Abstract

ABSTRACT This article focuses on the British travel firm Thomas Cook & Son's operations in Iraq, threading together the histories of antiquities-focused tourism and development from the country's establishment as a League of Nations Mandate in 1920 through its independence in 1932. It situates the firm's rhetoric within two principles undergirding mandate-era colonial development: development of the land, achieved through the modernisation of transportation infrastructure, and the development of the Iraqi people ‘along native lines’. Journalists, tourism promoters, politicians and travel writers lauded investments in Iraq's railways, automobile transportation and civil aviation infrastructure. They presented visions of Iraq's development as inextricable from its place within regional and global transportation networks.
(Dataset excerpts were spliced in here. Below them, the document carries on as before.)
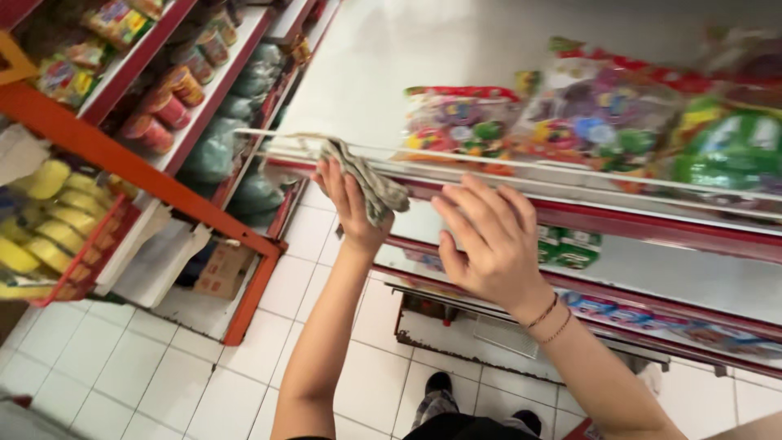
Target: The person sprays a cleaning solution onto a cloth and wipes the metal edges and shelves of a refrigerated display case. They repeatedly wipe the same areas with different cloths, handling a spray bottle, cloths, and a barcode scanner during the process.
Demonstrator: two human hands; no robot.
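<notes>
The left hand (352,208) pinched a grey rag (366,179) against the white rail (570,169) of the shelf (652,277), the rag's length running along the rail. The right hand (489,240) hovered just beside it, fingers spread, holding nothing, below the bagged toys (586,114).

Crumpled grey-beige cloth (366,181), bunched and creased, upper middle of the frame, draped over the white wire rail (521,167) edging a red store shelf, one end trailing left along the rail, lower folds hanging just below it
</notes>
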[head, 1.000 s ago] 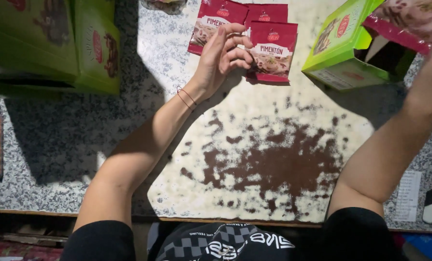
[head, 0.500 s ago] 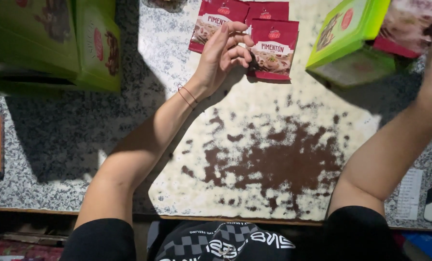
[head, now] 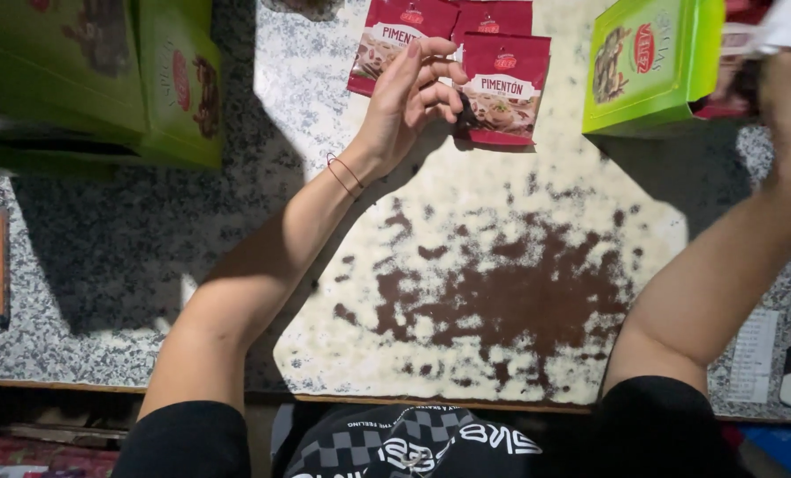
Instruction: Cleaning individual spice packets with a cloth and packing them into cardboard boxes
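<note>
The left arm stretches bare from a black sleeve at the near edge of the worktop (head: 103,292) diagonally toward its far edge. A thin red band circles the wrist. The left hand (head: 404,102) lies palm down, fingers (head: 440,88) loosely curled, thumb side turned left. The right arm rises from a black sleeve near the right front corner, forearm angled up toward the far right corner. The right hand (head: 789,97) is partly cut off by the frame, its grip unclear.
</note>
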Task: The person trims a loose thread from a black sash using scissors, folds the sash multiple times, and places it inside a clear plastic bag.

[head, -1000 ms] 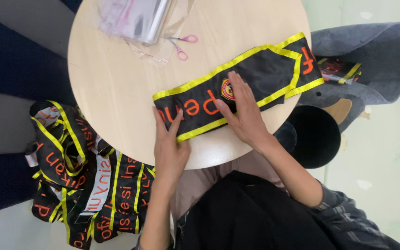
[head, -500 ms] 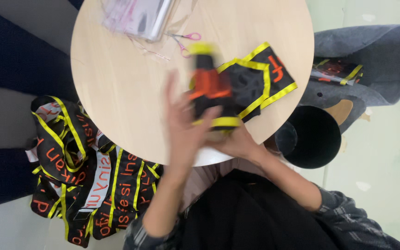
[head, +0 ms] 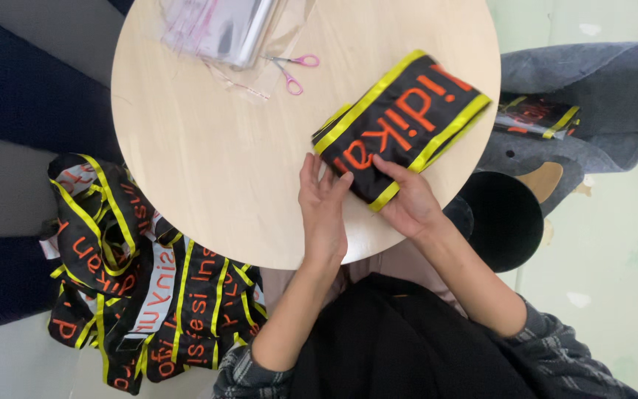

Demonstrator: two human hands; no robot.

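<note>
Two hands are on the folded black sash (head: 400,125), which lies on the round wooden table (head: 208,162). My left hand (head: 324,207) rests flat and open at its near end. My right hand (head: 407,203) grips that end, I think with the thumb on top. Pink scissors (head: 293,70) lie well apart.

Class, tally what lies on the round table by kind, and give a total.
Folded black sash with yellow edges: 1
Pink-handled scissors: 1
Stack of clear plastic bags: 1
Hands resting on the table: 2, left hand and right hand
Total: 5
</note>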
In the same period, a fascination with antiquities resulted in an outpouring of media about ancient Iraqi civilisations. Thomas Cook's cohesive publishing output – from guidebooks and travelogues to ephemeral written and visual sources, including pamphlets, magazines and advertisements – reveals how the company presented Iraq as both a country boasting the latest in modern transportation and hospitality facilities as well as an exotic land of perpetual antiquity. Thomas Cook not only replicated colonial discursive strategies, but also made them legible within the cultural (and seemingly ‘apolitical’) register of leisure travel.